Leonardo Bonucci Tak Anggap dirinya Pengkhianat

Leonardo Bonucci Tak Anggap dirinya Pengkhianat

Bek tengah Italia, Leonardo Bonucci membantah anggapan bahwa dirinya adalah seorang pengkhianat, meskipun baru saja meninggalkan Juventus, yang telah membesarkan nama dan karirnya selama tujuh tahun terakhir untuk kemudian bergabung dengan klub Rival, AC Milan.

Leonardo Bonucci Tak Anggap dirinya Pengkhianat

Sebagaimana diketahui, Bonucci baru saja resmi bergabung dengan AC Milan usai ditebus lewat banderol seharga 42 Juta Euro. Nah, sebenarnya kepindahan sang pemain menuju tim arahan Vincenzo Montella sangat mengejutkan, mengingat bonucci tak pernah menggubris setiap tawaran yang mendatanginya dalam beberapa tahun terakhir ini.

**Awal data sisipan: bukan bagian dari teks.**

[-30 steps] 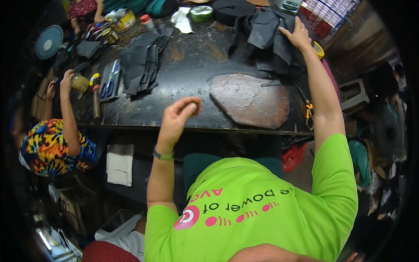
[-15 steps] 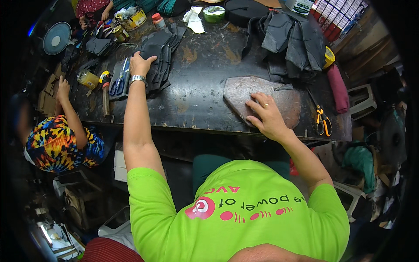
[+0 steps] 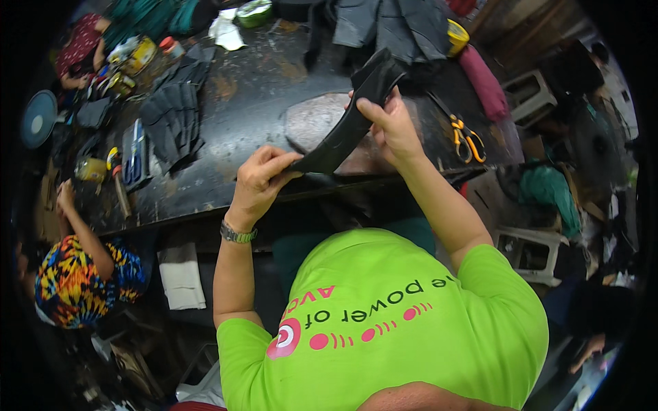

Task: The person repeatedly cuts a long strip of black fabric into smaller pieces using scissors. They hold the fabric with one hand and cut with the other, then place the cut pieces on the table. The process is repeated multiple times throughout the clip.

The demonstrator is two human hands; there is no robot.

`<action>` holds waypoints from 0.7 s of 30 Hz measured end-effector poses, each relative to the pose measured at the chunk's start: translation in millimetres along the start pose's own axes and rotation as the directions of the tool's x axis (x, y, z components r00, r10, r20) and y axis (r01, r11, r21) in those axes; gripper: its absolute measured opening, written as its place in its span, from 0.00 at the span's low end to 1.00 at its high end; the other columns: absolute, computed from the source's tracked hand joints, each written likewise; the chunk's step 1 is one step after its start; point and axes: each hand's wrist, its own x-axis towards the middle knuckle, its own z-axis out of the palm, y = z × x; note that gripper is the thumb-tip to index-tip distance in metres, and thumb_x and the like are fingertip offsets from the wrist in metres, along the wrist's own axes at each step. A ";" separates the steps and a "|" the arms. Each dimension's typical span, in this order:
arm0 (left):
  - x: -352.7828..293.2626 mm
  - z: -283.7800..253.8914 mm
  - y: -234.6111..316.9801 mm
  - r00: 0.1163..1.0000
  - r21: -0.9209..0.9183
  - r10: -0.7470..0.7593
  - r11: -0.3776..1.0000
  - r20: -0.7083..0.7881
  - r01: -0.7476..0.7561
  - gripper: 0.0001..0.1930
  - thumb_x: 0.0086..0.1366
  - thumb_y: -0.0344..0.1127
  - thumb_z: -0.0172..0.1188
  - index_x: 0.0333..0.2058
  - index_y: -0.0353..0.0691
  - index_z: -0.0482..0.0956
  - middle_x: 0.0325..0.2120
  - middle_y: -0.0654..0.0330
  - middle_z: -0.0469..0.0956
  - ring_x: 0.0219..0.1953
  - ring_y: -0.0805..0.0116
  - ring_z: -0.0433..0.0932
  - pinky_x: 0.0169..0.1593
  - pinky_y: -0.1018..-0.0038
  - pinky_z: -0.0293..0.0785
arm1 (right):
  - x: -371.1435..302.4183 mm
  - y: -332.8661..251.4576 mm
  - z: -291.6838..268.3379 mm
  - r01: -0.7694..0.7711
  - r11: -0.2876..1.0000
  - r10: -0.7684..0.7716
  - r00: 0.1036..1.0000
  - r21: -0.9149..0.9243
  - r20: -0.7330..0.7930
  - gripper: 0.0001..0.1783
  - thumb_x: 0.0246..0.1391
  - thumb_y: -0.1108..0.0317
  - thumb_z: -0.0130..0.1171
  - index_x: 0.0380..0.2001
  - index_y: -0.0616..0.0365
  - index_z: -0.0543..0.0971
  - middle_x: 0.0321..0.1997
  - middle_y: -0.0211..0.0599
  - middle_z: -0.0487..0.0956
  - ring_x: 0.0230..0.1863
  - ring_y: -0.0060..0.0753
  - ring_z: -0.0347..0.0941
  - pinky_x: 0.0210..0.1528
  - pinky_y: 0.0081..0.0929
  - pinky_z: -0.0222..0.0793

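Observation:
A curved black piece of leather-like material [image 3: 337, 145] is stretched between my two hands over the near edge of the table. My left hand [image 3: 259, 177] pinches its lower left end. At the upper right end my right hand [image 3: 392, 125] grips it, thumb on top, where the piece folds over. Beneath it lies a brown slab-like board [image 3: 312, 118], partly covered by the piece and my right hand. A fanned stack of similar black pieces [image 3: 170, 123] rests on the table to the left, apart from my left hand.
Orange-handled scissors [image 3: 467, 140] lie to the right, near a maroon roll [image 3: 483, 82]. More black pieces [image 3: 394, 31] are heaped at the back. A hammer [image 3: 118, 179] and a glue-like yellow jar [image 3: 90, 169] are at the left, beside a co-worker in a colourful shirt [image 3: 75, 281].
My left hand has left the black stack and come back toward me. My right hand has risen off the board. Both now hold a black piece.

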 end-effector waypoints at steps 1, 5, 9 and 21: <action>-2.5 4.9 1.4 1.000 0.001 -0.017 1.000 -0.009 0.017 0.18 0.48 0.22 0.68 0.40 0.39 0.82 0.28 0.60 0.76 0.31 0.65 0.76 0.36 0.74 0.71 | 1.6 -3.8 -3.1 0.026 0.999 -0.022 0.997 0.046 -0.075 0.30 0.52 0.77 0.63 0.56 0.56 0.63 0.47 0.34 0.74 0.45 0.25 0.73 0.50 0.23 0.70; -1.0 7.2 0.7 0.999 -0.022 -0.027 0.999 -0.042 0.026 0.18 0.47 0.22 0.68 0.40 0.39 0.82 0.28 0.60 0.75 0.30 0.65 0.75 0.35 0.73 0.71 | 0.5 -17.2 -13.4 0.111 0.982 -0.086 0.982 0.152 -0.166 0.16 0.58 0.76 0.57 0.48 0.56 0.69 0.44 0.34 0.78 0.45 0.24 0.75 0.50 0.23 0.72; 15.8 -1.7 1.9 0.985 0.279 0.027 0.960 -0.172 0.023 0.17 0.48 0.21 0.66 0.40 0.42 0.82 0.35 0.60 0.75 0.39 0.63 0.74 0.42 0.71 0.71 | -10.2 -30.9 -14.5 0.101 0.985 -0.087 0.991 0.143 -0.103 0.08 0.61 0.74 0.53 0.43 0.58 0.75 0.46 0.33 0.77 0.46 0.24 0.74 0.51 0.23 0.70; -60.0 65.1 6.7 0.701 -0.699 -0.712 0.518 -0.033 0.493 0.09 0.68 0.31 0.54 0.42 0.31 0.71 0.29 0.55 0.79 0.30 0.70 0.80 0.34 0.80 0.77 | -73.8 -3.6 -18.9 0.387 0.554 -0.047 0.898 -0.737 0.437 0.25 0.36 0.91 0.53 0.40 0.60 0.81 0.40 0.38 0.78 0.43 0.35 0.74 0.48 0.25 0.69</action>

Bahkan, pada musim panas ini, Juventus dipercaya juga mendapatkan tawaran dari sejumlah tim papan atas Eropa untuk pemain berusia 30 tahun tersebut seperti Paris Saint-Germain, Chelsea, Manchester City, Barcelona bahkan Real Madrid. Justru saat Juve menolak semua tawaran itu, Bonucci malah memutuskan untuk begabung langsung dengan klub rival, AC Milan.

Tentu saja, keputusan sang pemain cukup kontroversial dan mendapatkan reaksi negatif dari para Juventini. Mereka menyebut Bonucci sebagai pengkhianat, namun sang pemain sendiri tidak merasa seperti seorang pengkhianat.

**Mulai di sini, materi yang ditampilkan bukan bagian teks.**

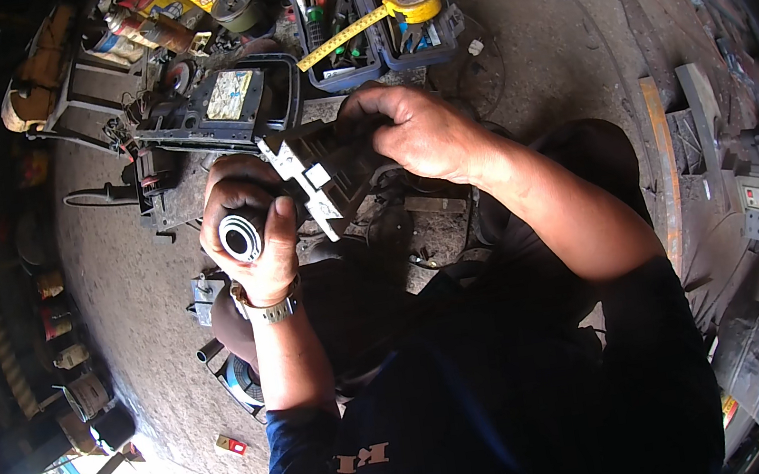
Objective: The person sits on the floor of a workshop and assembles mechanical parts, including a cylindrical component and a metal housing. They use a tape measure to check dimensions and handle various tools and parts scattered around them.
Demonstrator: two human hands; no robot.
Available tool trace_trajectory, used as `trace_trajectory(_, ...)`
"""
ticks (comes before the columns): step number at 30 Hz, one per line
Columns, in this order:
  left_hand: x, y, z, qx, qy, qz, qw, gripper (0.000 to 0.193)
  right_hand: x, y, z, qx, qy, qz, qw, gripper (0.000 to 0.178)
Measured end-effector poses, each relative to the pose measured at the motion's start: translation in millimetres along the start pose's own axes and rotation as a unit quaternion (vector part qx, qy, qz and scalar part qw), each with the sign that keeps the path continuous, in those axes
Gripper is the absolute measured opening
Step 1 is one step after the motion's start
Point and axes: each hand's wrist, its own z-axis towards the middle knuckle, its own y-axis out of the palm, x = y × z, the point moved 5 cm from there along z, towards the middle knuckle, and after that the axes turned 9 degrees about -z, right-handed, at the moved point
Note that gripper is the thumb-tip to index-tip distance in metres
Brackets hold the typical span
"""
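Here the left hand [273, 251] is clamped around a dark cylinder with a silver ringed end [253, 230], while the right hand [419, 136] grips a black, blocky metal part with a bright silver edge [331, 174], between the two hands (whether it joins the cylinder, the shadow makes hard to tell). Beyond them, a yellow tape measure [412, 5] lies across an open dark-blue plastic toolbox [347, 78].

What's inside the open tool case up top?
A green-handled tool and other tools show inside the tool case. A yellow tape measure lies across it, hiding whatever is directly beneath.
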Motion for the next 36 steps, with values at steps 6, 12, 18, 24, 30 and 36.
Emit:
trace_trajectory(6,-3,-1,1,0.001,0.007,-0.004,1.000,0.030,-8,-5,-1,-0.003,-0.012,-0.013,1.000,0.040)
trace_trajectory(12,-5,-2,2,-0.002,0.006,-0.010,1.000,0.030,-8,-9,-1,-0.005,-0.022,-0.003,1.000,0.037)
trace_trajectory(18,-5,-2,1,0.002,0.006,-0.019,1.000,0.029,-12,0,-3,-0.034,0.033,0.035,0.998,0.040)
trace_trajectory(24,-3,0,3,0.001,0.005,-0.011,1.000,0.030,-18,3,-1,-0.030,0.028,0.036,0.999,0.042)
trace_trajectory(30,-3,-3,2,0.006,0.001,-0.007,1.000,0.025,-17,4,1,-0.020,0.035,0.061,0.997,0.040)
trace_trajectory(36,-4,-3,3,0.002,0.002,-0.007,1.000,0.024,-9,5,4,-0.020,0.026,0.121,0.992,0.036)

“Mengingat semua yang sudah saya berikan pada Juve, saya tidak merasa seperti seorang pengkhianat atau bahkan mata duitan,” kata Bonucci dalam sebuah wawancara dengan La Gazzetta dello Sport.

Lebih lanjut, Bonucci membantah adanya konflik yang terjadi di ruang ganti Juventus antara dirinya dengan Alves dan Chiellini. Ditegaskan Bonucci bahwa semua rumor tentang konflik di ruang ganti adalah rumor yang sama sekali tidak benar.

“Bicara dan berunding antar-rekan sudah biasa. Semua orang punya karakter sendiri, tapi hubungan saya dengan mereka selalu baik. Isu tentang apa yang terjadi di ruang ganti itu tidak benar.” Tandasnya.